▸ Exercise goal:
Word for word, restate the data that follows, omitting the images.

▸ Records for this task:
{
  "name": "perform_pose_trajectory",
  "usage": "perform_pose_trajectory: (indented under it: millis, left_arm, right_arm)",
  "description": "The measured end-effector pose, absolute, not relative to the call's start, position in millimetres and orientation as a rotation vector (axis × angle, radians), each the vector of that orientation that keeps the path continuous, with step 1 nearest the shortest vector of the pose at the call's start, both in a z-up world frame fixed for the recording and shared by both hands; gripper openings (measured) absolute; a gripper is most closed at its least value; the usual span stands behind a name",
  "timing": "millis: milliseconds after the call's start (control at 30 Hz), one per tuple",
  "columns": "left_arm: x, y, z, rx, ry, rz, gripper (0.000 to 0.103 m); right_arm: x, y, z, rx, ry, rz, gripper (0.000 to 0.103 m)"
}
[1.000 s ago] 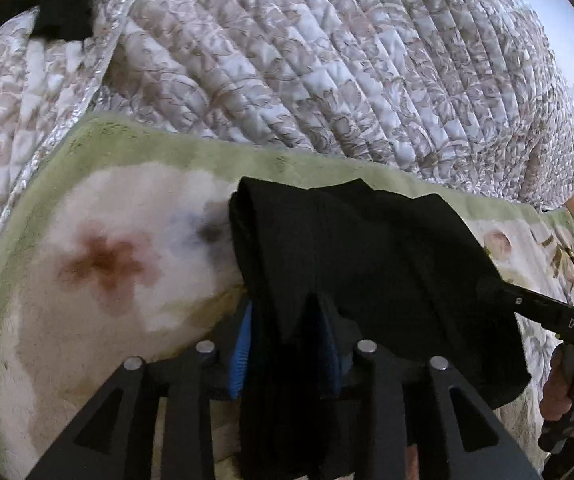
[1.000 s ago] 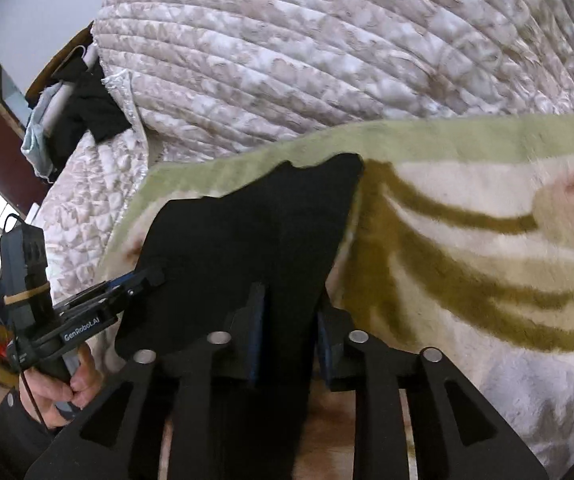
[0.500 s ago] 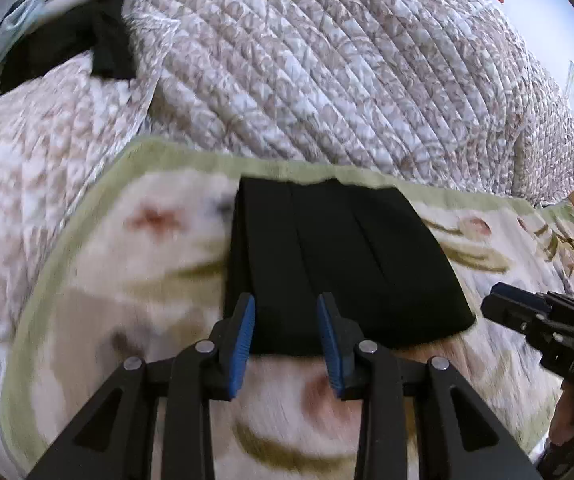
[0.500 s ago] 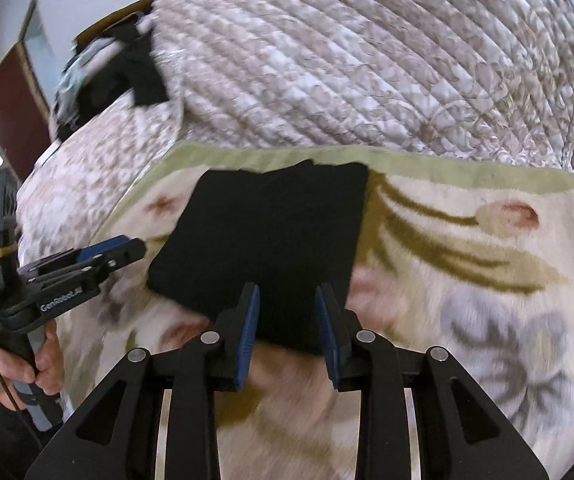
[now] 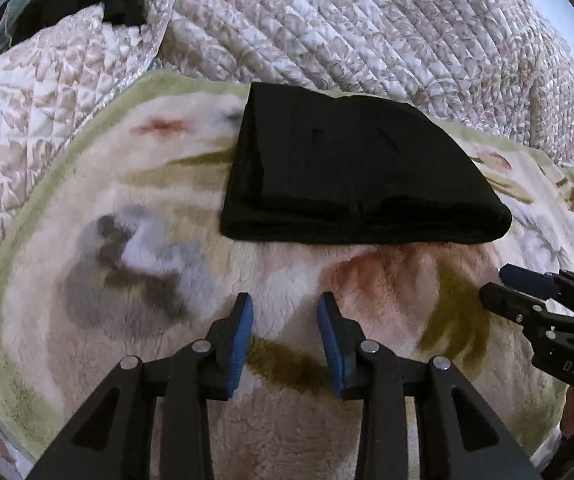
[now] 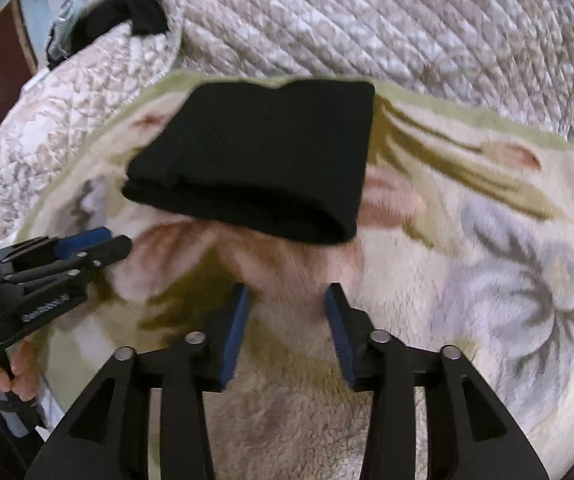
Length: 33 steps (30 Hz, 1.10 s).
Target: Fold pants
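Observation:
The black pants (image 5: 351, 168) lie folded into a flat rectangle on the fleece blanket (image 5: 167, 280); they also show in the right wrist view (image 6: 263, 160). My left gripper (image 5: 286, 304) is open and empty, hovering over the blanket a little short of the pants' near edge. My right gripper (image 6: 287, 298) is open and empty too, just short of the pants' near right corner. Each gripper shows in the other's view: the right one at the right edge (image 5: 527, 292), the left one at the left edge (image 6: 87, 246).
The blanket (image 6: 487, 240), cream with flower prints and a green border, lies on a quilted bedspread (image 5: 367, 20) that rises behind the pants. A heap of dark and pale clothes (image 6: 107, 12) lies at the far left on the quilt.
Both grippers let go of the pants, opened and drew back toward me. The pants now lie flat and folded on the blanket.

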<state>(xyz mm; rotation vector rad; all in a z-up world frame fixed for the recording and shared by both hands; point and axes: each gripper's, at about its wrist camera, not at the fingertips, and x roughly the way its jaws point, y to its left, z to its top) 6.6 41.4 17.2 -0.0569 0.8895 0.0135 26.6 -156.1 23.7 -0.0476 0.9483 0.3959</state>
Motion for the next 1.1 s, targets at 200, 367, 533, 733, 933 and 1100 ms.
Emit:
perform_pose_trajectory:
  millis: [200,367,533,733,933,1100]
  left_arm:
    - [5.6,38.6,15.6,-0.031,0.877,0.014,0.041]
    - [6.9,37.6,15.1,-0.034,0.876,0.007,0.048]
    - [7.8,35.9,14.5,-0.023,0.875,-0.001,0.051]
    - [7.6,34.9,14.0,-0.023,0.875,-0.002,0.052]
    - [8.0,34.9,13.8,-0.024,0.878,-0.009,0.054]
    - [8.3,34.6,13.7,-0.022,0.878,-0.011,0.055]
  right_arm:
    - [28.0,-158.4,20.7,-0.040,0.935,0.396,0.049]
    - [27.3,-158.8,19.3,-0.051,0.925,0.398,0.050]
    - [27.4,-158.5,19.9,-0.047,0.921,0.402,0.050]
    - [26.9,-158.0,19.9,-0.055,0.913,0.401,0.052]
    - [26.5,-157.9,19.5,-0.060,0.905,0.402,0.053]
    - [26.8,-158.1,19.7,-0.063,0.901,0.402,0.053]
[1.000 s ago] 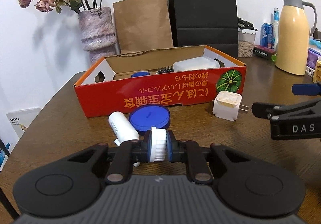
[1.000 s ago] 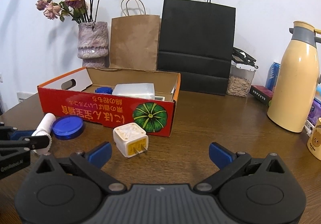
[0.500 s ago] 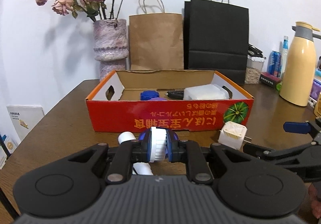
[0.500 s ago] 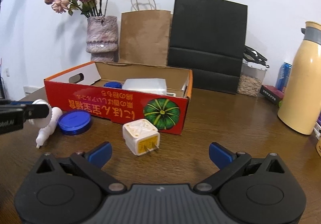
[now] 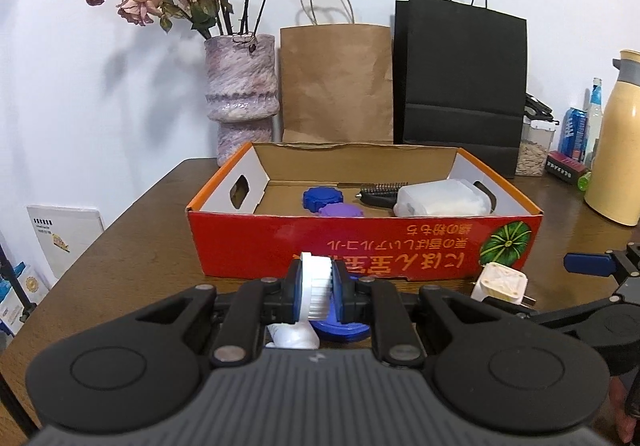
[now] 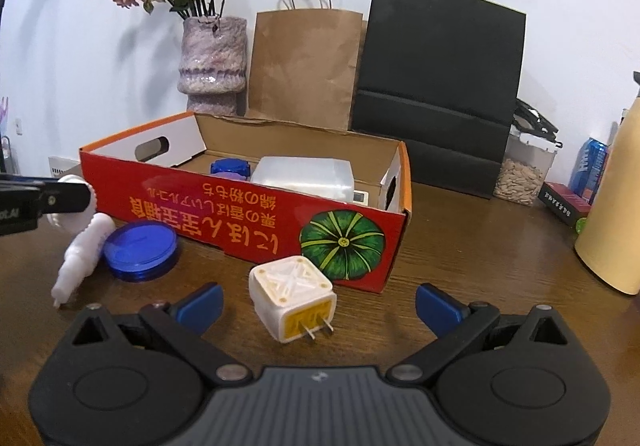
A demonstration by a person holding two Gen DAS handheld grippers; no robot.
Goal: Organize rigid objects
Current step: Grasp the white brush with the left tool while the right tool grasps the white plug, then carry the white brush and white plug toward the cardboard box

▸ Result for this task:
{
  "name": "perform_pose_trajectory",
  "usage": "perform_pose_trajectory: (indented under it: millis, left_arm, right_arm)",
  "description": "The measured end-effector pose, absolute, not relative to the call's start, position in millimetres and orientation as a rotation vector (axis × angle, radians), each the vector of that orientation that keeps the path continuous, with step 1 nearest the shortest vector of the pose at the call's start, both in a z-up world frame fixed for the recording and shared by both hands; gripper openings (measured) absolute; a gripper is most closed at its least value; the usual span stands behind a name",
  "timing": "millis: milliseconds after the call's start (control at 30 Hz), one per tuple",
  "columns": "left_arm: x, y, z, rx, ry, rz, gripper (0.000 to 0.103 m); right_arm: x, y, z, rx, ry, rz, gripper (0.000 to 0.103 m)"
}
[1.000 s ago] 
[1.000 s ago] 
[0.500 s ago] 
[0.500 s ago] 
[now] 
[now] 
Length: 33 steps (30 Hz, 1.10 s).
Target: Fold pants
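Observation:
The black pants (image 5: 351, 168) lie folded into a flat rectangle on the fleece blanket (image 5: 167, 280); they also show in the right wrist view (image 6: 263, 160). My left gripper (image 5: 286, 304) is open and empty, hovering over the blanket a little short of the pants' near edge. My right gripper (image 6: 287, 298) is open and empty too, just short of the pants' near right corner. Each gripper shows in the other's view: the right one at the right edge (image 5: 527, 292), the left one at the left edge (image 6: 87, 246).
The blanket (image 6: 487, 240), cream with flower prints and a green border, lies on a quilted bedspread (image 5: 367, 20) that rises behind the pants. A heap of dark and pale clothes (image 6: 107, 12) lies at the far left on the quilt.
Both grippers let go of the pants, opened and drew back toward me. The pants now lie flat and folded on the blanket.
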
<state>(xyz mm; rotation vector rad; all in a z-up world frame fixed for the recording and shared by both hands; point and axes: each gripper's, at about its wrist camera, not at the fingertips, and x roughly the way its jaws point, y to its left, z to its top) 6.6 41.4 17.2 -0.0569 0.8895 0.0135 26.6 -156.1 23.7 -0.0476 0.9483 0.3959</state>
Motion for the next 1.1 s, targets at 200, 367, 533, 733, 933 and 1100 ms.
Emit:
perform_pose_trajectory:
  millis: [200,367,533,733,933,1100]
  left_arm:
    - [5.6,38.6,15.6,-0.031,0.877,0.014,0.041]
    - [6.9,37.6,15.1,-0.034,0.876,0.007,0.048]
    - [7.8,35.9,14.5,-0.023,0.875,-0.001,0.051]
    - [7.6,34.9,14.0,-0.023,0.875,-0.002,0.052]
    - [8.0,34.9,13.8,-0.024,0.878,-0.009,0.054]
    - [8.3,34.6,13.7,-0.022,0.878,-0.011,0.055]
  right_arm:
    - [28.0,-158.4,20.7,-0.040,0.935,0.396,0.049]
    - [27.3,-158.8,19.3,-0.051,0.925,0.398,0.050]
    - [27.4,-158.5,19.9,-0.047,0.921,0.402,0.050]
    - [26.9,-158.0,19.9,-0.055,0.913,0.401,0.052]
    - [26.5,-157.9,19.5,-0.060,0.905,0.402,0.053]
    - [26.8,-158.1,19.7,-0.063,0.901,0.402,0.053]
[1.000 s ago] 
[1.000 s ago] 
[0.500 s ago] 
[0.500 s ago] 
[now] 
[now] 
A demonstration by a person holding two Gen DAS handheld grippers; no robot.
Goal: Organize rigid objects
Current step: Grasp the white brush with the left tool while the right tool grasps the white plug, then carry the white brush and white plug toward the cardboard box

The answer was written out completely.